### WHAT YOU SHOULD DO
Your answer should be the lines below from the one with "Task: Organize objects" to the one with "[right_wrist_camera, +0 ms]", both included, given again exactly and with nothing added.

### PROVIDED RECORDS
== Segment start ==
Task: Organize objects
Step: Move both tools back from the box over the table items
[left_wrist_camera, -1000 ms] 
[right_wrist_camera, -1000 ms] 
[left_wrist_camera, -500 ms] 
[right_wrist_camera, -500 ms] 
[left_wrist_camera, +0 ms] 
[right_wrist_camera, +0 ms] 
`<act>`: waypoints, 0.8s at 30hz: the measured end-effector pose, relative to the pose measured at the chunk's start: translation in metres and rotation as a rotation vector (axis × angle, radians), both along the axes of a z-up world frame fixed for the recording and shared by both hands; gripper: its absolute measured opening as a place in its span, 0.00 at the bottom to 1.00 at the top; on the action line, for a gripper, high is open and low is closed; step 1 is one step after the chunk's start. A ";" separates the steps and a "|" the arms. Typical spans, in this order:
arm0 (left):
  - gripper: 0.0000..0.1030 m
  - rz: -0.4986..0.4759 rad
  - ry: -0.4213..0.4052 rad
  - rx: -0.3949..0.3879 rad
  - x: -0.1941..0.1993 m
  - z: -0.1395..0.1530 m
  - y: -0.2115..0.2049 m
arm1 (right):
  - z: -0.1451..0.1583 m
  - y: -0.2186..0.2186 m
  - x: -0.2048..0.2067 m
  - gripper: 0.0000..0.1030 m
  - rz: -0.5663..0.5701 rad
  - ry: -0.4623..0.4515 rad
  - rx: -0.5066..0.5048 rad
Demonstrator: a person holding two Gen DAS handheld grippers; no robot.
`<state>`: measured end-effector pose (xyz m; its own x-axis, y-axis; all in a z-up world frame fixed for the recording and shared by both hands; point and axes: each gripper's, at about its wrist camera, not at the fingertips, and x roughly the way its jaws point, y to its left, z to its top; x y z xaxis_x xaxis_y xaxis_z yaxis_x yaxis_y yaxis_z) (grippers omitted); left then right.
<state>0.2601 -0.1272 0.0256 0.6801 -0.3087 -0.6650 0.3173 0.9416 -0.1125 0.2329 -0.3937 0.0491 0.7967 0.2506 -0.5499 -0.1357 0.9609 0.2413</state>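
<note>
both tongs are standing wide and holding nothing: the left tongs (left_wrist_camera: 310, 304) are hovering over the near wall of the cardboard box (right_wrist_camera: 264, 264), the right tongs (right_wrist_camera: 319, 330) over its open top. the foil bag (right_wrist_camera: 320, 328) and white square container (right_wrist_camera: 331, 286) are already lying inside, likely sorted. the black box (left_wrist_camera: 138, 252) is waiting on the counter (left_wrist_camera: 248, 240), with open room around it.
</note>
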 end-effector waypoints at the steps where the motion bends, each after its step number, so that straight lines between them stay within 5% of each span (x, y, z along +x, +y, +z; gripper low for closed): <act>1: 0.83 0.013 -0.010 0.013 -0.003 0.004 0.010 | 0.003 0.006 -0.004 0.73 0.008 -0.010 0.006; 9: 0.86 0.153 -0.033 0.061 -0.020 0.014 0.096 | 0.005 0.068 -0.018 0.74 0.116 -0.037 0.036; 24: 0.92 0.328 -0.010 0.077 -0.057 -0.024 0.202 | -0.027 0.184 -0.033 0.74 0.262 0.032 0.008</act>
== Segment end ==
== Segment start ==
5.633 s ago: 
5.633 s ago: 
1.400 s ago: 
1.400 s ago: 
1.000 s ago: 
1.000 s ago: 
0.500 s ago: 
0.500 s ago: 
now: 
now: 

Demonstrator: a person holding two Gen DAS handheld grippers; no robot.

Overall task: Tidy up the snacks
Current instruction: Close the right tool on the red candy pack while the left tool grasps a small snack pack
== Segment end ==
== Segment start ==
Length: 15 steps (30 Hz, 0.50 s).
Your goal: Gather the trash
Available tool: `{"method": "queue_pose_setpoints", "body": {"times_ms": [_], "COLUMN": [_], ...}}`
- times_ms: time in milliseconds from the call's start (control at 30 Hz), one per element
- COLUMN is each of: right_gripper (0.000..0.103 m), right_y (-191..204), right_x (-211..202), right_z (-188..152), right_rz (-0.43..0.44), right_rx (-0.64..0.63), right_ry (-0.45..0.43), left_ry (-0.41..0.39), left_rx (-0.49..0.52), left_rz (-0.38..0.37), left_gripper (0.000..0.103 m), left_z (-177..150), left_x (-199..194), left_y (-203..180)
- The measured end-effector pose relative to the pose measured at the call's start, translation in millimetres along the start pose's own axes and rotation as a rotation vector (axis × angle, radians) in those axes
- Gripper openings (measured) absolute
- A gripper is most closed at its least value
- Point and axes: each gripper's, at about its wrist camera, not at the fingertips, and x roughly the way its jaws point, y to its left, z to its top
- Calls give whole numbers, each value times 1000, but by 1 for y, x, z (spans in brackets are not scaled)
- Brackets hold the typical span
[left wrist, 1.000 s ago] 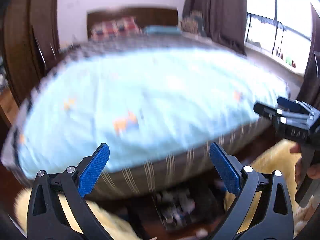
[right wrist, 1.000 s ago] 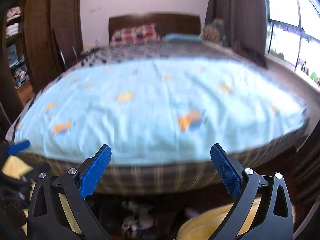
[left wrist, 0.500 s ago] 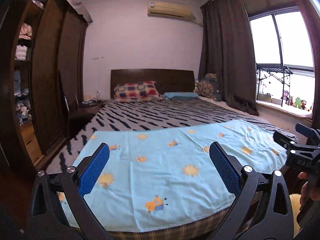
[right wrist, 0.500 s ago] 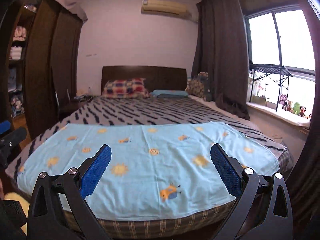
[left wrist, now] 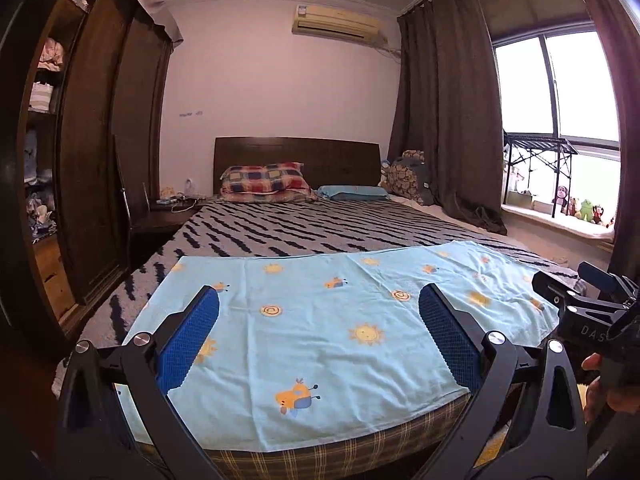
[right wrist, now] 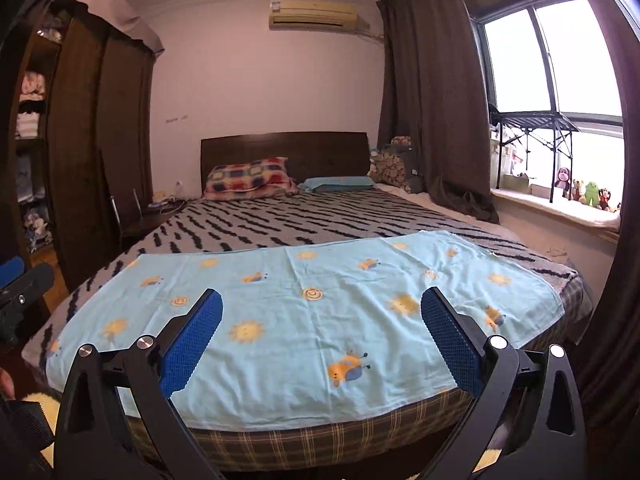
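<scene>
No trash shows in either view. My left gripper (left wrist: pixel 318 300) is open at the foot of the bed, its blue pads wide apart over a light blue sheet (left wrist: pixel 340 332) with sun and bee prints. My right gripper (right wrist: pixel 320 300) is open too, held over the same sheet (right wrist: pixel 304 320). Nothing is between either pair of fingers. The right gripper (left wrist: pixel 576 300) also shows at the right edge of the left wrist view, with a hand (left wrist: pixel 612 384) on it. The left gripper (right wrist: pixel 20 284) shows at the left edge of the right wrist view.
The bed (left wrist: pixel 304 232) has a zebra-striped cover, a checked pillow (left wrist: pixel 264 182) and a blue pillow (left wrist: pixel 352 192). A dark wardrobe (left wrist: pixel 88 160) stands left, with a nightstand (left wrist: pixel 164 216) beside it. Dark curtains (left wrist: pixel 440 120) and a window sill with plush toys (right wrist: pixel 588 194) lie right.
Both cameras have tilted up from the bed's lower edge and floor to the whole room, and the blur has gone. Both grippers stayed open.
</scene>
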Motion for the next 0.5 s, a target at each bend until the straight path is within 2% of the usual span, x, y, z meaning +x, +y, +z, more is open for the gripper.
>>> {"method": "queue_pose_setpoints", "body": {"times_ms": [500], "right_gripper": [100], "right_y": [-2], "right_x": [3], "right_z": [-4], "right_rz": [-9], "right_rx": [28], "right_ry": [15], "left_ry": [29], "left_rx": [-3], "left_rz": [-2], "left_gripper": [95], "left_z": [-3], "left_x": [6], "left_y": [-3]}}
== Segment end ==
### THE COMPLETED TASK
Task: Organize objects
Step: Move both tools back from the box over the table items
[left_wrist_camera, -1000 ms] 
[right_wrist_camera, -1000 ms] 
[left_wrist_camera, -500 ms] 
[right_wrist_camera, -500 ms] 
[left_wrist_camera, +0 ms] 
[right_wrist_camera, +0 ms] 

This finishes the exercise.